Rocky DEM from ESSS also leverages GPU acceleration for particle simulation. Last year, the company announced that Oracle Cloud had made NVIDIA's A100 Tensor Core GPUs available on its infrastructure so that Rocky DEM users could accelerate solving more complex and larger problems in the particle dynamics space. In benchmarking, using GPU 4.8 machines with NVIDIA A100 GPUs provided a 40% performance improvement versus running on a single GPU. Processing multi-GPUs simulations in this configuration showed significant improvement.
“This higher communication bandwidth between all GPUs, which results in lower latency, has proven to be key in achieving better scalability as more GPUs are added. The benefit to Rocky DEM users is the critical performance gains that result from combined processors available in each of the NVIDIA GPUs — as well as from stacking the memory from multiple GPUs to run cases that do not fit into a single GPU,” said Clovis Maliska Jr., President of ESSS.
Rocky DEM is also integrated with applications within the Ansys Workbench platform.

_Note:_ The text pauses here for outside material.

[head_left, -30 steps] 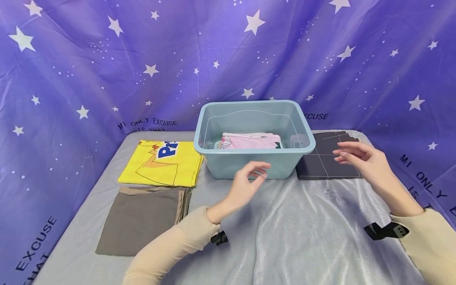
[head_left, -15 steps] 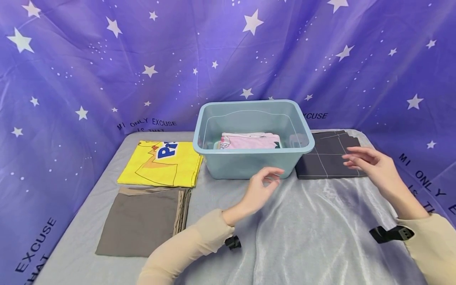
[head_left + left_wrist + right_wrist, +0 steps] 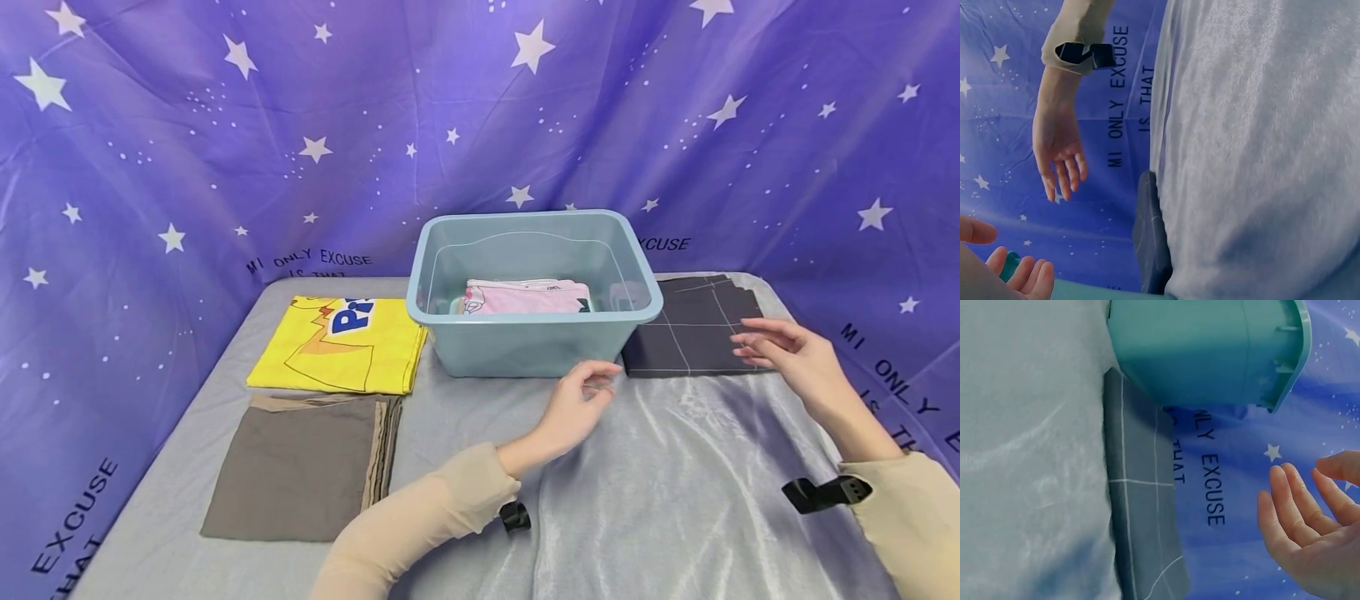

This enables simulations such as a wide range of granular-fluid systems using Rocky DEM and Ansys Fluent. The coupling between the DEM tool and Ansys Mechanical can allow engineers to predict the stress responses of structures when subjected to granular loads that have been accurately calculated in Rocky DEM.
Facing the Music
You cannot not see how sound travels, but you can certainly hear it. Certain seats in a concert hall may suffer from poor reception; certain corners in a car may be beyond the reach of the speakers.
With VRWorks-Audio from NVIDIA, acoustic engineers can hear audio in a virtual environment, as though the walls, domes, and basements constructed with pixels have physical properties. This helps the engineers pinpoint areas with too much echoes or reverberation, and finetune the audio experience of a space.
Much like ray-traced rendering, VRWorks-Audio simulates audio effects by tracing the sound’s path from the audio source, calculating its trajectories as it comes in contact with the nearby objects.
“Leveraging NVIDIA OptiX ray tracing technology, VRWorks Audio traces the path of sound in real-time, delivering physically realistic audio that conveys the size, shape, and material properties of the virtual environment you are in,” the company explains.
Available as a plug-in for Unreal Game Engine, VRWorks-Audio is compatible with Maxwell, Pascal and Turing based GPUs (GeForce GTX 900 series and higher, Quadro M5000 and higher). VRWorks-Audio SDK 2.0, the latest version, includes support for NVIDIA Turing RTCores and NVIDIA OptiX 6.
With ramped up vaccine activities in the fight against COVID, the demand for simulation in life science is expected to grow. Anticipating the need, workstation vendors have targeted the molecular dynamics space with workstations, HPC clusters, and multiuser servers that can run these large-scale simulations.
Molecular dynamics simulations compute atomic trajectories by solving equations of motion numerically using empirical force fields, and simulation of large molecules requires a large amount of computing power. HPC and supercomputing systems are increasingly being upgraded with GPU processing to help boost performance for these complex simulations. Previous benchmarks from NVIDIA have shown a 3X to 8X speed improvement over CPU-only systems for these molecular dynamics applications.
A good example was the Folding@Home crowdsourcing initiative, which leveraged GPU-based exaflop processing power for COVID-19 research. Last year, the GROMACS HPC molecular dynamics application further improved its GPU-accelerated performance by shifting the entire timestep to the GPU, avoiding CPU and PCIe bottlenecks.